(Dataset records)

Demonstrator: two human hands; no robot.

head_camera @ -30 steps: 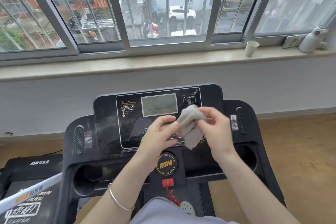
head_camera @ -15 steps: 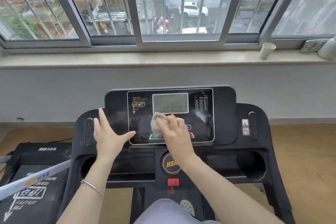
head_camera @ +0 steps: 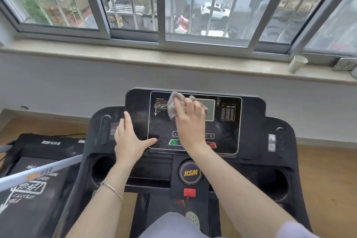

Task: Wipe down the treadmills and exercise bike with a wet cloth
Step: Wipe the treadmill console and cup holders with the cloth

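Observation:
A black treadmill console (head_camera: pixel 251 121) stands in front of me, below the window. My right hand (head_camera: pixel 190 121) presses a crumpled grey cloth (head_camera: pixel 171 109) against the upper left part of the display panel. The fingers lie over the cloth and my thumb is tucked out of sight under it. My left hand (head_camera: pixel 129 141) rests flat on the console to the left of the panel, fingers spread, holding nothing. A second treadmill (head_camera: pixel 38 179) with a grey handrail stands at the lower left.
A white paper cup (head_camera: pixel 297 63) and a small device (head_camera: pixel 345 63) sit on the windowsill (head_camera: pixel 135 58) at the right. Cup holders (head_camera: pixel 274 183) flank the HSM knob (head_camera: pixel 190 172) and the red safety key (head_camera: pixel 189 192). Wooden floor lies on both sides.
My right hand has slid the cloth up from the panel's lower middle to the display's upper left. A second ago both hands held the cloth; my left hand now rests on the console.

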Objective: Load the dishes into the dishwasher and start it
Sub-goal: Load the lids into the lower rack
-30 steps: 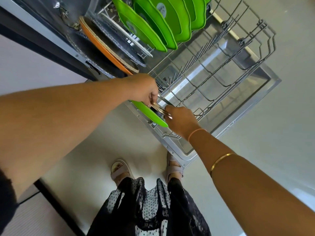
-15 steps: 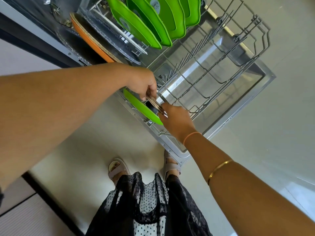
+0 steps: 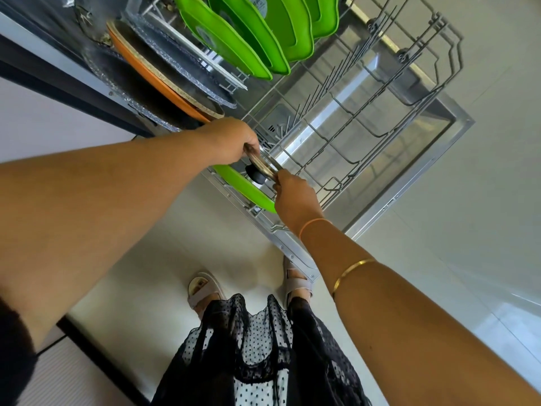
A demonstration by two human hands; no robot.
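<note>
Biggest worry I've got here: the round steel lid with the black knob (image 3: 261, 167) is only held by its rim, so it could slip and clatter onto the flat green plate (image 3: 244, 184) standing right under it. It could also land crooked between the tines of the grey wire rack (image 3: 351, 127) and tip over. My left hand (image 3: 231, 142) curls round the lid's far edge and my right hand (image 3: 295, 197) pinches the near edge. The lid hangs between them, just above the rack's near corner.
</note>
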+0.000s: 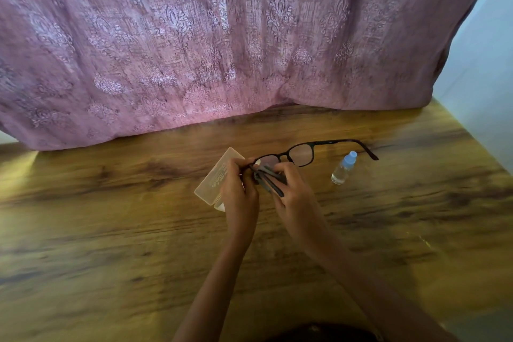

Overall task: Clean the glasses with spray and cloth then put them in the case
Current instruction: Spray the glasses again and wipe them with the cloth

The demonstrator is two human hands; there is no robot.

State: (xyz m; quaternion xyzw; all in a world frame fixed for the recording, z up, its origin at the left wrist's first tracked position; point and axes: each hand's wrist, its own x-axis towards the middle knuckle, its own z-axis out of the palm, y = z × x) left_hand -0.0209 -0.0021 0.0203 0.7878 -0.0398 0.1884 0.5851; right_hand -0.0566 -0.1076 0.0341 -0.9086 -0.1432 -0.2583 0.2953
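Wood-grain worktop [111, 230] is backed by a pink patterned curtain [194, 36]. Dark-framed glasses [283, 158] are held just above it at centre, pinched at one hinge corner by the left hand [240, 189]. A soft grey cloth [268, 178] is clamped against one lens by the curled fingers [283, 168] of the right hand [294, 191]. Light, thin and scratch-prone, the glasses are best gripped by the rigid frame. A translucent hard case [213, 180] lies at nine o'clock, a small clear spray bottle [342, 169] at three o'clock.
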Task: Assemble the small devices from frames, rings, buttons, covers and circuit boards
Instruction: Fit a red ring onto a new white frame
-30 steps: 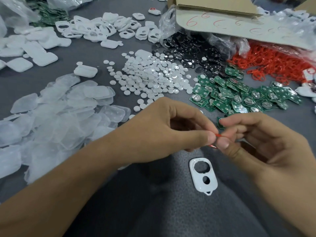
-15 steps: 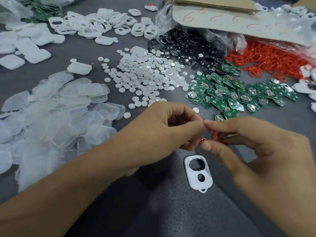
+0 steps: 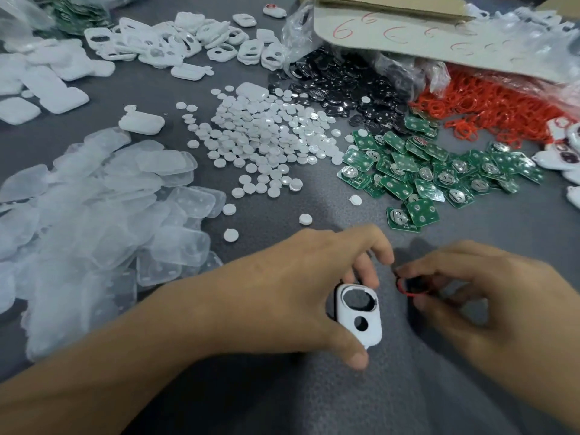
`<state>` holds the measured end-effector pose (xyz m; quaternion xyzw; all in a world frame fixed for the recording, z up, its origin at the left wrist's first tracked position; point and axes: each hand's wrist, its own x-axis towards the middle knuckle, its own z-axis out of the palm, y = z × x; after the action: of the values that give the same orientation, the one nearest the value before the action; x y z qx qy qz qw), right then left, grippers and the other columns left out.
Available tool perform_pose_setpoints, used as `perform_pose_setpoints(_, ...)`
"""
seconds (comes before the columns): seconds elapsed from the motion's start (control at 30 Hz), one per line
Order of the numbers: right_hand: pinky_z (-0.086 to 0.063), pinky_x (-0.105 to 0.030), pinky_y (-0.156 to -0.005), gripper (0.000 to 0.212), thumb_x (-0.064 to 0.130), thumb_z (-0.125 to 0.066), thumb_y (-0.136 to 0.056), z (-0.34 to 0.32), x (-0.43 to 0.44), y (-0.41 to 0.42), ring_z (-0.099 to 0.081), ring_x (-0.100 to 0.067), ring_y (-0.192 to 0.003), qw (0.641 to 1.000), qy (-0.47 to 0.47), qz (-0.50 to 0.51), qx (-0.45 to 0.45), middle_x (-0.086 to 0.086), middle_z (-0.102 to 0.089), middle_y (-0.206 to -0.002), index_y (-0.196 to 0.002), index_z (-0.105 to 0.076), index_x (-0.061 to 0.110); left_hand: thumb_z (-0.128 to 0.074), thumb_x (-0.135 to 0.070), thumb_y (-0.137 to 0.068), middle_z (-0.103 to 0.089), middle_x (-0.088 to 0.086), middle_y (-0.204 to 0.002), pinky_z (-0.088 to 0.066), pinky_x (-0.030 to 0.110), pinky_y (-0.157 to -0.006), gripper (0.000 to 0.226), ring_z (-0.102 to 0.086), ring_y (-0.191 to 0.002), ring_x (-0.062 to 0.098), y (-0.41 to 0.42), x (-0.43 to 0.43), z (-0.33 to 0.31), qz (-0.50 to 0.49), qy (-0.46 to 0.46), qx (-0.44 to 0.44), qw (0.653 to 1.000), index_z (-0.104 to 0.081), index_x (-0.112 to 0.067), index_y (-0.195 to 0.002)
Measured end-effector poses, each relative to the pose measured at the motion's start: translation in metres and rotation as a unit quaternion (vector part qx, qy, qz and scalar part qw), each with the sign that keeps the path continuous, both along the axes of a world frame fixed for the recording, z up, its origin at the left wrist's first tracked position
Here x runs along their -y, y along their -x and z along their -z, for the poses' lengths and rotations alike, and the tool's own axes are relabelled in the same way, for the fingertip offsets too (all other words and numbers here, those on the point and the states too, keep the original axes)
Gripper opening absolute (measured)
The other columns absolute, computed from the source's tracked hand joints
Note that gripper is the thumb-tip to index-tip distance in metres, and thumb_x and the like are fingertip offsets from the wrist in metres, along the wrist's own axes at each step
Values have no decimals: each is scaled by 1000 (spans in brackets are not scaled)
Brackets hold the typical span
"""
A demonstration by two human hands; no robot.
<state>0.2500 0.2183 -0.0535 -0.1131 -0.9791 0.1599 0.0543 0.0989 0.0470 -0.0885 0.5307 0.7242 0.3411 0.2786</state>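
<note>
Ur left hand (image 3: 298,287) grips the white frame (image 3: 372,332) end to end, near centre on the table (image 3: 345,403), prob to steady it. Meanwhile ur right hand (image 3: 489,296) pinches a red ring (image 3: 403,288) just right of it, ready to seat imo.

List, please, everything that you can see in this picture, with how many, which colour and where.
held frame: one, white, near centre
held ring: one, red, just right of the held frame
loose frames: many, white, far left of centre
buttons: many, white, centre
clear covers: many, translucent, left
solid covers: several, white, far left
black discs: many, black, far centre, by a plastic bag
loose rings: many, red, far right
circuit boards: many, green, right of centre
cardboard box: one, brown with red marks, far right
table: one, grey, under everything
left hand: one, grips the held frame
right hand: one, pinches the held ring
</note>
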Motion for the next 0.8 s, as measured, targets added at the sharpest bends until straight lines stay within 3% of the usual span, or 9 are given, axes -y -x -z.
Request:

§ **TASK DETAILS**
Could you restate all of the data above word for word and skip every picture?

§ **YOUR SOLUTION**
Demonstrator: two human hands; no robot.

head_camera @ -30 steps: 
head_camera @ -15 steps: 
head_camera @ +0 steps: 

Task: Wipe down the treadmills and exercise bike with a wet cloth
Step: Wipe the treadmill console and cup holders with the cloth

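Observation:
A black treadmill console (head_camera: pixel 251 121) stands in front of me, below the window. My right hand (head_camera: pixel 190 121) presses a crumpled grey cloth (head_camera: pixel 171 109) against the upper left part of the display panel. The fingers lie over the cloth and my thumb is tucked out of sight under it. My left hand (head_camera: pixel 129 141) rests flat on the console to the left of the panel, fingers spread, holding nothing. A second treadmill (head_camera: pixel 38 179) with a grey handrail stands at the lower left.
A white paper cup (head_camera: pixel 297 63) and a small device (head_camera: pixel 345 63) sit on the windowsill (head_camera: pixel 135 58) at the right. Cup holders (head_camera: pixel 274 183) flank the HSM knob (head_camera: pixel 190 172) and the red safety key (head_camera: pixel 189 192). Wooden floor lies on both sides.
My right hand has slid the cloth up from the panel's lower middle to the display's upper left. A second ago both hands held the cloth; my left hand now rests on the console.
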
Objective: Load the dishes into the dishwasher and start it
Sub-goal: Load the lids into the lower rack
-30 steps: 
-15 steps: 
+0 steps: 
A demonstration by two human hands; no robot.
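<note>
Biggest worry I've got here: the round steel lid with the black knob (image 3: 261, 167) is only held by its rim, so it could slip and clatter onto the flat green plate (image 3: 244, 184) standing right under it. It could also land crooked between the tines of the grey wire rack (image 3: 351, 127) and tip over. My left hand (image 3: 231, 142) curls round the lid's far edge and my right hand (image 3: 295, 197) pinches the near edge. The lid hangs between them, just above the rack's near corner.
</note>
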+0.000s: 

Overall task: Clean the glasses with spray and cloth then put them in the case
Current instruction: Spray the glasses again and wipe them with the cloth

The demonstrator is two human hands; there is no robot.

State: (xyz m; quaternion xyzw; all in a world frame fixed for the recording, z up, its origin at the left wrist's first tracked position; point and axes: each hand's wrist, its own x-axis towards the middle knuckle, its own z-axis out of the palm, y = z × x) left_hand -0.0209 -0.0021 0.0203 0.7878 -0.0398 0.1884 0.5851; right_hand -0.0566 -0.1076 0.0341 -0.9086 -0.1432 -0.2583 0.2953
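Wood-grain worktop [111, 230] is backed by a pink patterned curtain [194, 36]. Dark-framed glasses [283, 158] are held just above it at centre, pinched at one hinge corner by the left hand [240, 189]. A soft grey cloth [268, 178] is clamped against one lens by the curled fingers [283, 168] of the right hand [294, 191]. Light, thin and scratch-prone, the glasses are best gripped by the rigid frame. A translucent hard case [213, 180] lies at nine o'clock, a small clear spray bottle [342, 169] at three o'clock.
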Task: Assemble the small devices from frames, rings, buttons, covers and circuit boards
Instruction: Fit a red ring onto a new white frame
-30 steps: 
-15 steps: 
+0 steps: 
`<state>` holds the measured end-effector pose (xyz m; quaternion xyzw; all in a world frame fixed for the recording, z up, its origin at the left wrist's first tracked position; point and axes: each hand's wrist, its own x-axis towards the middle knuckle, its own z-axis out of the palm, y = z × x; after the action: of the values that give the same orientation, the one nearest the value before the action; x y z qx qy qz qw), right then left, grippers and the other columns left out.
Available tool perform_pose_setpoints, used as `perform_pose_setpoints(_, ...)`
"""
seconds (comes before the columns): seconds elapsed from the motion's start (control at 30 Hz), one per line
Order of the numbers: right_hand: pinky_z (-0.086 to 0.063), pinky_x (-0.105 to 0.030), pinky_y (-0.156 to -0.005), gripper (0.000 to 0.212), thumb_x (-0.064 to 0.130), thumb_z (-0.125 to 0.066), thumb_y (-0.136 to 0.056), z (-0.34 to 0.32), x (-0.43 to 0.44), y (-0.41 to 0.42), ring_z (-0.099 to 0.081), ring_x (-0.100 to 0.067), ring_y (-0.192 to 0.003), qw (0.641 to 1.000), qy (-0.47 to 0.47), qz (-0.50 to 0.51), qx (-0.45 to 0.45), middle_x (-0.086 to 0.086), middle_z (-0.102 to 0.089), middle_y (-0.206 to -0.002), index_y (-0.196 to 0.002), index_z (-0.105 to 0.076), index_x (-0.061 to 0.110); left_hand: thumb_z (-0.128 to 0.074), thumb_x (-0.135 to 0.070), thumb_y (-0.137 to 0.068), middle_z (-0.103 to 0.089), middle_x (-0.088 to 0.086), middle_y (-0.204 to 0.002), pinky_z (-0.088 to 0.066), pinky_x (-0.030 to 0.110), pinky_y (-0.157 to -0.006), gripper (0.000 to 0.226), ring_z (-0.102 to 0.086), ring_y (-0.191 to 0.002), ring_x (-0.062 to 0.098), y (-0.41 to 0.42), x (-0.43 to 0.43), z (-0.33 to 0.31), qz (-0.50 to 0.49), qy (-0.46 to 0.46), qx (-0.44 to 0.44), qw (0.653 to 1.000), index_z (-0.104 to 0.081), index_x (-0.112 to 0.067), index_y (-0.195 to 0.002)
Measured end-effector poses, each relative to the pose measured at the motion's start: translation in metres and rotation as a unit quaternion (vector part qx, qy, qz and scalar part qw), each with the sign that keeps the path continuous, both along the axes of a world frame fixed for the recording, z up, its origin at the left wrist's first tracked position
Here x runs along their -y, y along their -x and z along their -z, for the poses' lengths and rotations alike, and the tool's own axes are relabelled in the same way, for the fingertip offsets too (all other words and numbers here, those on the point and the states too, keep the original axes)
Gripper opening absolute (measured)
The other columns absolute, computed from the source's tracked hand joints
Note that gripper is the thumb-tip to index-tip distance in metres, and thumb_x and the like are fingertip offsets from the wrist in metres, along the wrist's own axes at each step
Values have no decimals: each is scaled by 1000 (spans in brackets are not scaled)
Brackets hold the typical span
"""
A demonstration by two human hands; no robot.
<state>0.2500 0.2183 -0.0535 -0.1131 -0.9791 0.1599 0.0543 0.0989 0.0470 -0.0885 0.5307 0.7242 0.3411 0.2786</state>
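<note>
Ur left hand (image 3: 298,287) grips the white frame (image 3: 372,332) end to end, near centre on the table (image 3: 345,403), prob to steady it. Meanwhile ur right hand (image 3: 489,296) pinches a red ring (image 3: 403,288) just right of it, ready to seat imo.

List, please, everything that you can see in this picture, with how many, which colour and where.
held frame: one, white, near centre
held ring: one, red, just right of the held frame
loose frames: many, white, far left of centre
buttons: many, white, centre
clear covers: many, translucent, left
solid covers: several, white, far left
black discs: many, black, far centre, by a plastic bag
loose rings: many, red, far right
circuit boards: many, green, right of centre
cardboard box: one, brown with red marks, far right
table: one, grey, under everything
left hand: one, grips the held frame
right hand: one, pinches the held ring
</note>
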Motion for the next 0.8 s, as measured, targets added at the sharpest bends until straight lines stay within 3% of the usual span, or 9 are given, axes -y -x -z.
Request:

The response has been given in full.